All of the listing is to be written out word for word, with the pictures left out.

MATERIAL PROVIDED below:

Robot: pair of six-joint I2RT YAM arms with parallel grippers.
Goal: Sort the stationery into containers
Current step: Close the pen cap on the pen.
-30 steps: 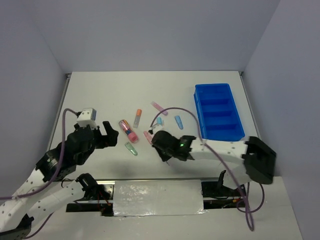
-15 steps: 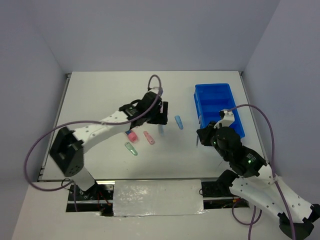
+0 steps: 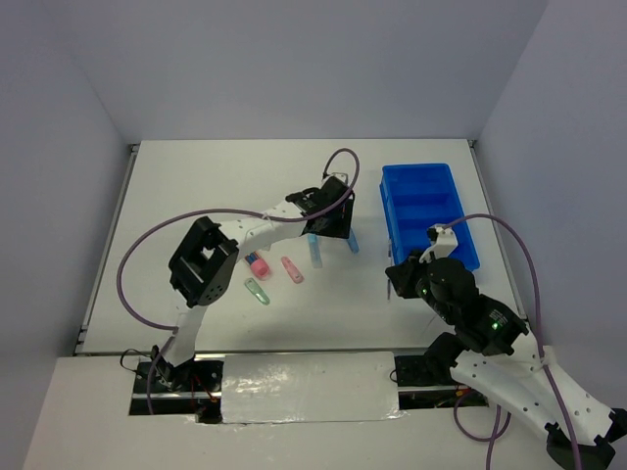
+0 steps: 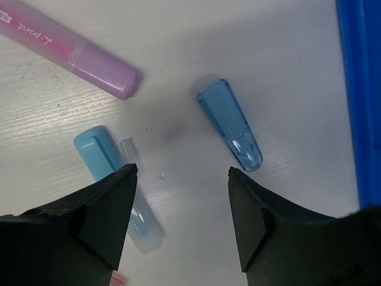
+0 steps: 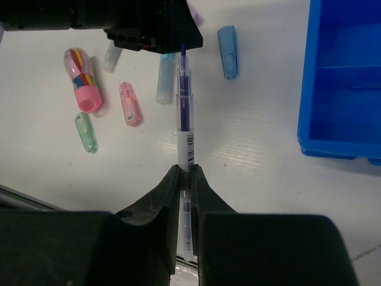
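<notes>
My left gripper point(image 3: 333, 223) point(image 4: 181, 174) hovers open over bare table, a dark blue cap point(image 4: 229, 124) point(image 3: 350, 240) just ahead of its right finger and a pale blue cap point(image 4: 113, 173) point(image 3: 315, 251) beside its left finger. A lilac marker point(image 4: 71, 56) lies further off. My right gripper point(image 3: 396, 281) point(image 5: 186, 170) is shut on a thin clear pen point(image 5: 185, 119) with violet ink, pointing forward above the table. The blue tray point(image 3: 468, 257) point(image 5: 333, 149) stands to its right, its compartments showing nothing inside.
A pink marker point(image 3: 258, 264) point(image 5: 82, 80), a pink cap point(image 3: 291, 269) point(image 5: 130, 102) and a green cap point(image 3: 257, 291) point(image 5: 87, 132) lie left of centre. A small clear cap point(image 5: 111, 58) rests near the left gripper. Walls close the table's back and sides.
The left arm has stretched out from the near left to the caps beside the tray, its jaws narrowing somewhat. The right gripper has drawn back from the pile to the near right with the pen.
</notes>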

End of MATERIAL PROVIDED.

> ANSWER AREA
Robot: pair of six-joint I2RT YAM arms with parallel grippers.
Goal: Sort the stationery into containers
Current step: Close the pen cap on the pen.
-30 steps: 
-15 steps: 
+0 steps: 
+0 steps: 
+0 steps: 
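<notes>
My left gripper point(image 3: 333, 223) point(image 4: 181, 174) hovers open over bare table, a dark blue cap point(image 4: 229, 124) point(image 3: 350, 240) just ahead of its right finger and a pale blue cap point(image 4: 113, 173) point(image 3: 315, 251) beside its left finger. A lilac marker point(image 4: 71, 56) lies further off. My right gripper point(image 3: 396, 281) point(image 5: 186, 170) is shut on a thin clear pen point(image 5: 185, 119) with violet ink, pointing forward above the table. The blue tray point(image 3: 468, 257) point(image 5: 333, 149) stands to its right, its compartments showing nothing inside.
A pink marker point(image 3: 258, 264) point(image 5: 82, 80), a pink cap point(image 3: 291, 269) point(image 5: 130, 102) and a green cap point(image 3: 257, 291) point(image 5: 87, 132) lie left of centre. A small clear cap point(image 5: 111, 58) rests near the left gripper. Walls close the table's back and sides.
The left arm has stretched out from the near left to the caps beside the tray, its jaws narrowing somewhat. The right gripper has drawn back from the pile to the near right with the pen.
</notes>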

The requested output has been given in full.